An exact repetition of the data below, without images, is the expected answer.

━━ Dataset extract

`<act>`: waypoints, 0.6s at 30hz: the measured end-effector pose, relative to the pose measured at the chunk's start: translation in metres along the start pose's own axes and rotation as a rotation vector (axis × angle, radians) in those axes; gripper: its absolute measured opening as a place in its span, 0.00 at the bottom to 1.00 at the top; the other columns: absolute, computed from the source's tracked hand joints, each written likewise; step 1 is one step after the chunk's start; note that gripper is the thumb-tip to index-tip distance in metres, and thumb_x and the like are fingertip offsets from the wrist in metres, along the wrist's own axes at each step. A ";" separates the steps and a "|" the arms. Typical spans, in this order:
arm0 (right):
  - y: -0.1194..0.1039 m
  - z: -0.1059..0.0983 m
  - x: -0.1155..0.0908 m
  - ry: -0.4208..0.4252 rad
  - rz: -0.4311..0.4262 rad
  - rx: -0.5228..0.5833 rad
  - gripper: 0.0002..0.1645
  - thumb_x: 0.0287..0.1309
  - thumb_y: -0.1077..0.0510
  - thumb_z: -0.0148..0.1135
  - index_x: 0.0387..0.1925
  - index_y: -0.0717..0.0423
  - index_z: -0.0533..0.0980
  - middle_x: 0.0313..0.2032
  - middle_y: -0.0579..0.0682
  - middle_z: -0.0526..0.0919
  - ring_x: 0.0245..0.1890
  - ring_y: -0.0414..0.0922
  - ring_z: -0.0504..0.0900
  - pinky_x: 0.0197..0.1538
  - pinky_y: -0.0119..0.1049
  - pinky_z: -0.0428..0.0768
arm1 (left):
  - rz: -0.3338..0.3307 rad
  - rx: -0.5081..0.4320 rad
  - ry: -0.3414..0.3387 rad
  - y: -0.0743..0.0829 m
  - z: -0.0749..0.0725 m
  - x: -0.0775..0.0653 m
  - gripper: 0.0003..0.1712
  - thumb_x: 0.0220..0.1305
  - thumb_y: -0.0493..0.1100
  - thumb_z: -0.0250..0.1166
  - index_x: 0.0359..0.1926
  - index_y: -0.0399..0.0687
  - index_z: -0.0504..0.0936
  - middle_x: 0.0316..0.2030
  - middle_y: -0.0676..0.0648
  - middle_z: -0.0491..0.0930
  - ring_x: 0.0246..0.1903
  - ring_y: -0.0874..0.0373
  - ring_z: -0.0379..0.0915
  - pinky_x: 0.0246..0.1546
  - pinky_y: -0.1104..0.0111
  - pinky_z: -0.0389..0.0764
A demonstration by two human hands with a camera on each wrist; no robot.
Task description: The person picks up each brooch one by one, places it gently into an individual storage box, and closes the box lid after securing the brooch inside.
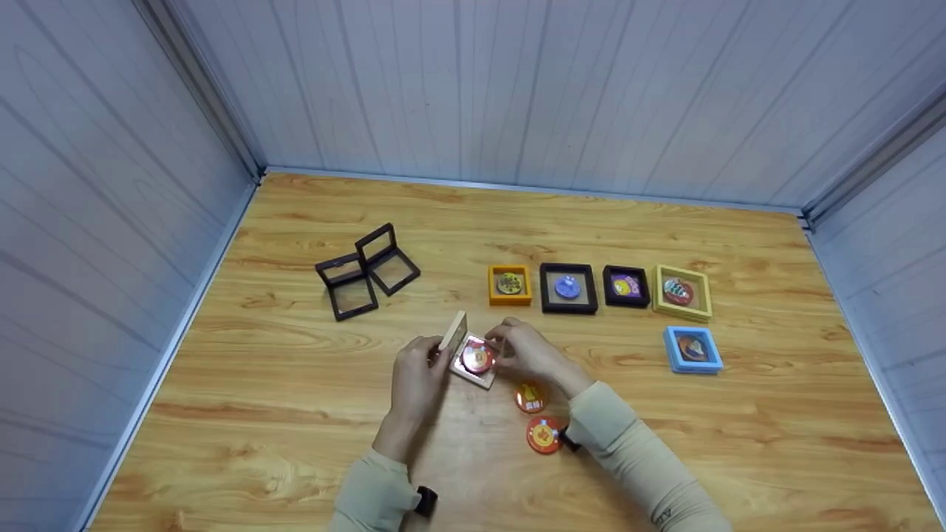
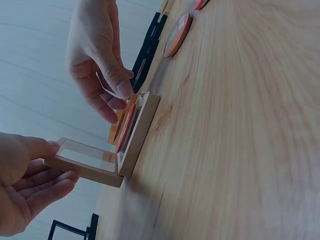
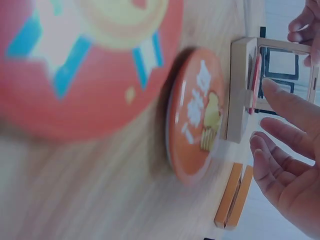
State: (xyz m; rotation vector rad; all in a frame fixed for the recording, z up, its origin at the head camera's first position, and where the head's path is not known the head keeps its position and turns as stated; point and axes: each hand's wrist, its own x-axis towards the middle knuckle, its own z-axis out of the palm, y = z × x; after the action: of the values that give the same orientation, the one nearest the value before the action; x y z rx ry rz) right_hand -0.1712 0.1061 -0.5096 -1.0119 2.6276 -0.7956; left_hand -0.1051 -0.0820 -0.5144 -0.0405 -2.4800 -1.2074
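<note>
In the head view my left hand (image 1: 416, 378) grips the raised lid of a small beige hinged display frame (image 1: 473, 378). A round red badge (image 1: 478, 356) lies inside the frame's base, which rests on the table. My right hand (image 1: 533, 353) is at the base's right side, beside the badge. The left wrist view shows a thin, flat, pale sheet (image 2: 106, 86) pinched between the right thumb and fingers; its full shape is hidden. There the lid (image 2: 85, 168) stands up from the base, with left fingers and thumb on its outer edge.
An orange badge (image 1: 531, 397) and a red badge (image 1: 544, 434) lie near the right forearm. Two open black frames (image 1: 355, 298) stand at left. Behind to the right are badge-filled frames: orange (image 1: 510, 300), black (image 1: 568, 308), cream (image 1: 683, 313) and blue (image 1: 695, 367). Walls bound the table.
</note>
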 end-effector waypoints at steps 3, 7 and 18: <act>0.003 -0.002 -0.003 -0.001 0.015 0.010 0.22 0.41 0.61 0.68 0.42 0.66 0.75 0.33 0.55 0.74 0.33 0.47 0.74 0.38 0.37 0.74 | 0.010 -0.003 0.009 0.000 0.001 0.000 0.06 0.49 0.34 0.65 0.30 0.34 0.81 0.24 0.46 0.77 0.24 0.58 0.73 0.26 0.68 0.76; 0.006 -0.003 -0.006 -0.021 0.064 0.051 0.23 0.43 0.60 0.68 0.43 0.66 0.74 0.34 0.55 0.73 0.34 0.47 0.73 0.39 0.37 0.74 | -0.002 -0.001 0.003 0.001 0.000 -0.001 0.06 0.50 0.34 0.65 0.30 0.34 0.81 0.24 0.46 0.77 0.24 0.58 0.73 0.25 0.68 0.76; 0.012 -0.002 -0.008 -0.051 0.122 0.059 0.20 0.42 0.62 0.67 0.41 0.64 0.75 0.32 0.51 0.73 0.32 0.43 0.72 0.36 0.34 0.74 | -0.010 0.000 0.004 0.002 0.001 -0.001 0.07 0.51 0.36 0.65 0.31 0.35 0.81 0.24 0.47 0.77 0.24 0.58 0.73 0.25 0.69 0.76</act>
State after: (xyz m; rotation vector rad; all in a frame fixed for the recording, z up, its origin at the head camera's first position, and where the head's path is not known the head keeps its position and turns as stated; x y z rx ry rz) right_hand -0.1727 0.1193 -0.5150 -0.8361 2.5786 -0.8030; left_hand -0.1043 -0.0794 -0.5140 -0.0262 -2.4795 -1.2100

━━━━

Solution for this problem:
`<act>`: waypoints, 0.6s at 30hz: the measured end-effector pose, relative to the pose measured at the chunk's start: translation in metres along the start pose's own axes and rotation as a rotation vector (axis × angle, radians) in those axes; gripper: its absolute measured opening as a place in its span, 0.00 at the bottom to 1.00 at the top; the other columns: absolute, computed from the source's tracked hand joints, each written likewise; step 1 is one step after the chunk's start; note that gripper is the thumb-tip to index-tip distance in metres, and thumb_x and the like are fingertip offsets from the wrist in metres, along the wrist's own axes at each step. A ";" separates the steps and a "|" the arms. Typical spans, in this order:
arm0 (right):
  - y: -0.1194..0.1039 m
  - z: -0.1059..0.0983 m
  - x: -0.1155..0.0908 m
  - ry: -0.4208..0.4252 rad
  - rz: -0.4311..0.4262 rad
  - rx: -0.5228..0.5833 rad
  - gripper: 0.0002..0.1645
  - thumb_x: 0.0287..0.1309
  - thumb_y: -0.1077..0.0510
  - thumb_z: -0.0148..0.1135
  - index_x: 0.0387..0.1925
  - index_y: -0.0717..0.0423
  - index_z: -0.0533..0.0980
  - middle_x: 0.0313..0.2032
  - middle_y: -0.0579..0.0682
  - middle_z: -0.0526..0.0919
  - ring_x: 0.0245..0.1890
  - ring_y: -0.0414..0.0922
  - ring_z: -0.0504..0.0900
  - pinky_x: 0.0197..0.1538
  - pinky_y: -0.0119..0.1049
  - pinky_z: -0.0428..0.0768
arm1 (left):
  - rz: -0.3338..0.3307 rad
  - rx: -0.5081..0.4320 rad
  - ry: -0.3414..0.3387 rad
  - y: -0.0743..0.0829 m
  - z: -0.0749..0.0725 m
  - x: -0.0775..0.0653 m
  - gripper: 0.0003..0.1712
  - thumb_x: 0.0220..0.1305
  - thumb_y: -0.0493..0.1100
  - thumb_z: -0.0250..0.1166
  - index_x: 0.0359..0.1926
  - index_y: -0.0399..0.0687
  - index_z: -0.0504..0.0936
  - middle_x: 0.0316..0.2030
  - middle_y: -0.0676..0.0648
  - middle_z: -0.0491..0.0930
  - ring_x: 0.0246..0.1903
  - ring_y: -0.0874..0.0373
  - ring_z: -0.0379..0.0915
  - pinky_x: 0.0246..0.1546
  - pinky_y: -0.1104..0.0111
  - pinky_z: -0.0389..0.0764
A demonstration by two human hands with a camera on each wrist; no robot.
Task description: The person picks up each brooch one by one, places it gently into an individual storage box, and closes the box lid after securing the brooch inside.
State: (xyz m; rotation vector rad; all in a frame fixed for the recording, z up, its origin at the head camera's first position, and where the head's path is not known the head keeps its position and turns as stated; point and axes: each hand's wrist, its own x-axis towards the middle knuckle, its own z-axis out of the palm, y = z × x; after the action: of the values that give the same orientation, the one nearest the value before the action; x y z rx ry rz) right_hand -0.1712 0.1061 -0.5096 -1.0119 2.6276 -0.7956; left_hand -0.1051 -0.0820 -0.5144 -0.0405 -2.4800 -1.2074
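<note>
In the head view my left hand (image 1: 416, 378) grips the raised lid of a small beige hinged display frame (image 1: 473, 378). A round red badge (image 1: 478, 356) lies inside the frame's base, which rests on the table. My right hand (image 1: 533, 353) is at the base's right side, beside the badge. The left wrist view shows a thin, flat, pale sheet (image 2: 106, 86) pinched between the right thumb and fingers; its full shape is hidden. There the lid (image 2: 85, 168) stands up from the base, with left fingers and thumb on its outer edge.
An orange badge (image 1: 531, 397) and a red badge (image 1: 544, 434) lie near the right forearm. Two open black frames (image 1: 355, 298) stand at left. Behind to the right are badge-filled frames: orange (image 1: 510, 300), black (image 1: 568, 308), cream (image 1: 683, 313) and blue (image 1: 695, 367). Walls bound the table.
</note>
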 end-effector waypoints at steps 3, 7 and 18: <act>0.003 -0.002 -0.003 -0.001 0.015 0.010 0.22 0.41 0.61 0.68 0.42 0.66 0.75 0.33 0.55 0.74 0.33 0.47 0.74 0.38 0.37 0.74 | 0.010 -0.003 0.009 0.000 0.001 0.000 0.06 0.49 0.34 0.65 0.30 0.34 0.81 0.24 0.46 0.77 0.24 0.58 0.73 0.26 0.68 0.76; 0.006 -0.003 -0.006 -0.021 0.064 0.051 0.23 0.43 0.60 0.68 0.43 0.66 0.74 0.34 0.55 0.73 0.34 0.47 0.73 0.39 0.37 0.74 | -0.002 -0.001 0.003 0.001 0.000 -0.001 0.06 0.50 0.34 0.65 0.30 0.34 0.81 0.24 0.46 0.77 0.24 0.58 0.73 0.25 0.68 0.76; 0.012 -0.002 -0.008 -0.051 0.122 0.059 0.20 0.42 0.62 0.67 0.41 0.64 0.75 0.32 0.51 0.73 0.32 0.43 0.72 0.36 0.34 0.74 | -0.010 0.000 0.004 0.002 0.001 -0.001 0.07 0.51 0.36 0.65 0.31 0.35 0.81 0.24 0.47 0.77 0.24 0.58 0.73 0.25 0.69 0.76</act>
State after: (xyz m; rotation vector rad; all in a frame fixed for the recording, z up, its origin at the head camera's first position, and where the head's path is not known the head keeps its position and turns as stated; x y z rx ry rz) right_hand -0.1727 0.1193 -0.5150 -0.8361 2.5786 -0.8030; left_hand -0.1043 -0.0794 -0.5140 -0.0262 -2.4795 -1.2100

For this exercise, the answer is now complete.